> [Exercise objective] Repeat the lines below exactly as written, please, from the line with "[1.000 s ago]" to the line with "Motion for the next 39", both lines included, and no others.

Records to use Block Start

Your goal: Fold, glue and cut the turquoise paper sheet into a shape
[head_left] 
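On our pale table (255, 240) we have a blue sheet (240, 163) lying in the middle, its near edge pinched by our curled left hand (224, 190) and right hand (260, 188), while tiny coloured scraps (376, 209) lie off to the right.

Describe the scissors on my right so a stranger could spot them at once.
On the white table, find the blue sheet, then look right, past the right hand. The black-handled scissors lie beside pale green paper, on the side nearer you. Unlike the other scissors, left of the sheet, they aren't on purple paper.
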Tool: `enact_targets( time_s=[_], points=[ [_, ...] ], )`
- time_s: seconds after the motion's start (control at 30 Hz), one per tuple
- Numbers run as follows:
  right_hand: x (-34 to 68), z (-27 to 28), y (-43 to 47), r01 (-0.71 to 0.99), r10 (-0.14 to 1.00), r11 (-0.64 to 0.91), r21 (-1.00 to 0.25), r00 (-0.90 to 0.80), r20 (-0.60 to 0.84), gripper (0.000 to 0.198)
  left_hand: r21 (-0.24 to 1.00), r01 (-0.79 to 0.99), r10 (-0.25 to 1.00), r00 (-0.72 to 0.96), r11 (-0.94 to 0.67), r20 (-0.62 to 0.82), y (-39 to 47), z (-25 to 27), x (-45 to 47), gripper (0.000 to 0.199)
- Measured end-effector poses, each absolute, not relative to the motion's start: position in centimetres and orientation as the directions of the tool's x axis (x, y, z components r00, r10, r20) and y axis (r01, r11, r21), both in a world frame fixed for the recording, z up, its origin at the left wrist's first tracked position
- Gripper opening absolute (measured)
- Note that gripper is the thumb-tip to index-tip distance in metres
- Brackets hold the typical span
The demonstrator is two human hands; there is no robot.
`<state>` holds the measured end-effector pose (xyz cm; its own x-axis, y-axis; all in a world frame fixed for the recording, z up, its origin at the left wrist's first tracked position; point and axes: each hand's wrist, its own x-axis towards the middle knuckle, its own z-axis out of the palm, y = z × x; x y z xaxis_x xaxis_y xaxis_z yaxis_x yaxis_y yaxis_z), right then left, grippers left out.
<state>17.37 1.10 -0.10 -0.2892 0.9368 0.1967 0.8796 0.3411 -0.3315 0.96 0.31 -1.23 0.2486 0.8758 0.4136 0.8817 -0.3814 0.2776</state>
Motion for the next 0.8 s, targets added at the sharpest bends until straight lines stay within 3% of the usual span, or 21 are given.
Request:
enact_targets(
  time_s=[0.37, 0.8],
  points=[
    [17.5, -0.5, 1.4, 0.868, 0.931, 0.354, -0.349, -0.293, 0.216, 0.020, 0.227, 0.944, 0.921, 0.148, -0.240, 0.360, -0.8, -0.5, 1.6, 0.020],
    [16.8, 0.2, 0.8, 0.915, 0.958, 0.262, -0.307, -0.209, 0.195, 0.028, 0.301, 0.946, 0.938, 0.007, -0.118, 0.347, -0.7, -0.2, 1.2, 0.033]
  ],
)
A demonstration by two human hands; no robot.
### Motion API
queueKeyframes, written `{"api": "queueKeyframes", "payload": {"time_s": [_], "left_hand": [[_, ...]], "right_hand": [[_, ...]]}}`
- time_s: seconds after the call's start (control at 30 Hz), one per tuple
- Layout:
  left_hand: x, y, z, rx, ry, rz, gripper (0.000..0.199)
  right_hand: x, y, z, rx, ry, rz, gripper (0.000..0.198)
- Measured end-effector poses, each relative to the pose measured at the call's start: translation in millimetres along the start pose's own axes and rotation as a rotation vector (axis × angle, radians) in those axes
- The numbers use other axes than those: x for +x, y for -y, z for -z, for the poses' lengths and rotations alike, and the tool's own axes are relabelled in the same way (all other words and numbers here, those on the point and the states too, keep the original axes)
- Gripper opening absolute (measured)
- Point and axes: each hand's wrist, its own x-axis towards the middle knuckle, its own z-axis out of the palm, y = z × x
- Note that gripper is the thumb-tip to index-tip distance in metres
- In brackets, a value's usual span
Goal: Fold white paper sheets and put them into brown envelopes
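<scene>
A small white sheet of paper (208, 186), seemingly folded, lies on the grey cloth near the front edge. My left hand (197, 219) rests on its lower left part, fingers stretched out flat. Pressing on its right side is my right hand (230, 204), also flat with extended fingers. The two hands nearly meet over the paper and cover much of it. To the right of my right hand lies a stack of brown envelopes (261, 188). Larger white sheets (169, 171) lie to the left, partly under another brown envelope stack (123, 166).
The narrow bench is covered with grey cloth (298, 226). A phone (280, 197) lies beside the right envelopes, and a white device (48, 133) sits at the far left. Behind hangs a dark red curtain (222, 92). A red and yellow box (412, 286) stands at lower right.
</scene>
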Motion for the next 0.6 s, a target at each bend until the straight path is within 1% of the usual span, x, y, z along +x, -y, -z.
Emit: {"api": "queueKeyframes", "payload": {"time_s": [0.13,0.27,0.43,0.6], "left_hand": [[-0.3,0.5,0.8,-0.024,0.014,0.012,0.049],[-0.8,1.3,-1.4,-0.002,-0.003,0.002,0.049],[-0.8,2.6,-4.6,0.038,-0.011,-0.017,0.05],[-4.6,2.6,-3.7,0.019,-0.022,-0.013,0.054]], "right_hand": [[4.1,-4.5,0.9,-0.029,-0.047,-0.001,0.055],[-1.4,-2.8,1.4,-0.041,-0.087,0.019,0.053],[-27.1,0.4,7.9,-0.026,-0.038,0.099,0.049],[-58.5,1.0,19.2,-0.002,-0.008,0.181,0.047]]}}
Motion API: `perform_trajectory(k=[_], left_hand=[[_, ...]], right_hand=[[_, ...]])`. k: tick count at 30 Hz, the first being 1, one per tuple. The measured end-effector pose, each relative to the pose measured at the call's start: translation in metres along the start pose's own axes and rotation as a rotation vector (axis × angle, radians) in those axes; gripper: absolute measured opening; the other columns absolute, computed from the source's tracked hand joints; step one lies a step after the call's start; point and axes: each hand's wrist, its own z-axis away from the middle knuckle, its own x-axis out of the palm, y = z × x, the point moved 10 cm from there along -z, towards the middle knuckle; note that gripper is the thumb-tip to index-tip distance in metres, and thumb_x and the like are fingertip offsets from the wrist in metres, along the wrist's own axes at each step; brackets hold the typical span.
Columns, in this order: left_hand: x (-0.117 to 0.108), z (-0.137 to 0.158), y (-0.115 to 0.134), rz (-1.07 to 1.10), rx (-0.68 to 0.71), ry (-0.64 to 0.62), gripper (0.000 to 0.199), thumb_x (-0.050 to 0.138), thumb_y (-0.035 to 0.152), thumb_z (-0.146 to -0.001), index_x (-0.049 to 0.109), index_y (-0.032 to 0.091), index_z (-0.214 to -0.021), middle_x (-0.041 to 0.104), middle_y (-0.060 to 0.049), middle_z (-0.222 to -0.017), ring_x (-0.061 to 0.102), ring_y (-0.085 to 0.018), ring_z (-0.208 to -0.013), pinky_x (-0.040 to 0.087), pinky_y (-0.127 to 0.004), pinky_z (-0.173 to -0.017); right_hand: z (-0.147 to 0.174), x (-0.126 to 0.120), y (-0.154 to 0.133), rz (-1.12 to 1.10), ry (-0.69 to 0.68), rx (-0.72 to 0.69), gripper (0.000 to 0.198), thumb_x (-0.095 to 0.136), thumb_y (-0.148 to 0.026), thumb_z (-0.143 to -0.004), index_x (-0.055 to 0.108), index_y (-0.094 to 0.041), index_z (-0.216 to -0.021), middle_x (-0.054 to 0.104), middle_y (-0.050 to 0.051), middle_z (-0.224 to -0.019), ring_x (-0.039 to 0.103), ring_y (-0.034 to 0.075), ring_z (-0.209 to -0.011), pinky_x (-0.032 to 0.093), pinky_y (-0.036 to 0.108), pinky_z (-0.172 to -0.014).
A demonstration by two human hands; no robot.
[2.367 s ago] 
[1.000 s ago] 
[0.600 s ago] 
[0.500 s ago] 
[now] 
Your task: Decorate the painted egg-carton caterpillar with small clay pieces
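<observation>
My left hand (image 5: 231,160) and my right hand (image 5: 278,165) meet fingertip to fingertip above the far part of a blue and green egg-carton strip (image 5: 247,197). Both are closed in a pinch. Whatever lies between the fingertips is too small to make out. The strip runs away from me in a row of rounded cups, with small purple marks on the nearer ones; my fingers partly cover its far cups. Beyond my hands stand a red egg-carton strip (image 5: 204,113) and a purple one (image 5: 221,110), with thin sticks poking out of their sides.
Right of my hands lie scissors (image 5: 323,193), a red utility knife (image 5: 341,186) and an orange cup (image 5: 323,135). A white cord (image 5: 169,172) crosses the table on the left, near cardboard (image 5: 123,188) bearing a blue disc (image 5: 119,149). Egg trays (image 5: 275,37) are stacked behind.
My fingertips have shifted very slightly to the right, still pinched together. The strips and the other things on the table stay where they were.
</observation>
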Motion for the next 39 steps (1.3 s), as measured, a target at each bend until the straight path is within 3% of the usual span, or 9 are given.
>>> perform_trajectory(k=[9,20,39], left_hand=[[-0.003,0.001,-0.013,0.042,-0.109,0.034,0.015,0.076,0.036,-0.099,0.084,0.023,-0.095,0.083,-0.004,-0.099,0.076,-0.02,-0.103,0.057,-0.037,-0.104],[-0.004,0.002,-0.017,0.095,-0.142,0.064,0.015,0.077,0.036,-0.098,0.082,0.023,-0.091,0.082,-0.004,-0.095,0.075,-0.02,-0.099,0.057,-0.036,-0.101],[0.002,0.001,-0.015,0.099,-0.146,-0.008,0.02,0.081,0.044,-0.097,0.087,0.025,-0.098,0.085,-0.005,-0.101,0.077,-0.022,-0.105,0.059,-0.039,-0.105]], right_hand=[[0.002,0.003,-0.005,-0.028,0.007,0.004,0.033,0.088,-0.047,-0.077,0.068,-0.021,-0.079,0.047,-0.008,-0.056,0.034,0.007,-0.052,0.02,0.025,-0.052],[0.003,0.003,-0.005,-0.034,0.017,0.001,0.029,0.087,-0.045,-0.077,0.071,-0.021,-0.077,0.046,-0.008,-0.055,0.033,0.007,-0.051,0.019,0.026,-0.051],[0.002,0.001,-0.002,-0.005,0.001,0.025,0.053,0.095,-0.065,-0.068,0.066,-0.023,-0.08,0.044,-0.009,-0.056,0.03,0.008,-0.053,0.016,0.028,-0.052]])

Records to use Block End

> [Response below]
[1.000 s ago] 
[0.600 s ago] 
[0.500 s ago] 
[now] 
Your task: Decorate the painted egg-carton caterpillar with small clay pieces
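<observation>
My left hand (image 5: 231,160) and my right hand (image 5: 278,165) meet fingertip to fingertip above the far part of a blue and green egg-carton strip (image 5: 247,197). Both are closed in a pinch. Whatever lies between the fingertips is too small to make out. The strip runs away from me in a row of rounded cups, with small purple marks on the nearer ones; my fingers partly cover its far cups. Beyond my hands stand a red egg-carton strip (image 5: 204,113) and a purple one (image 5: 221,110), with thin sticks poking out of their sides.
Right of my hands lie scissors (image 5: 323,193), a red utility knife (image 5: 341,186) and an orange cup (image 5: 323,135). A white cord (image 5: 169,172) crosses the table on the left, near cardboard (image 5: 123,188) bearing a blue disc (image 5: 119,149). Egg trays (image 5: 275,37) are stacked behind.
My fingertips have shifted very slightly to the right, still pinched together. The strips and the other things on the table stay where they were.
</observation>
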Motion for the next 39 steps (1.3 s), as measured, a target at each bend until the straight path is within 3% of the usual span, or 9 are given.

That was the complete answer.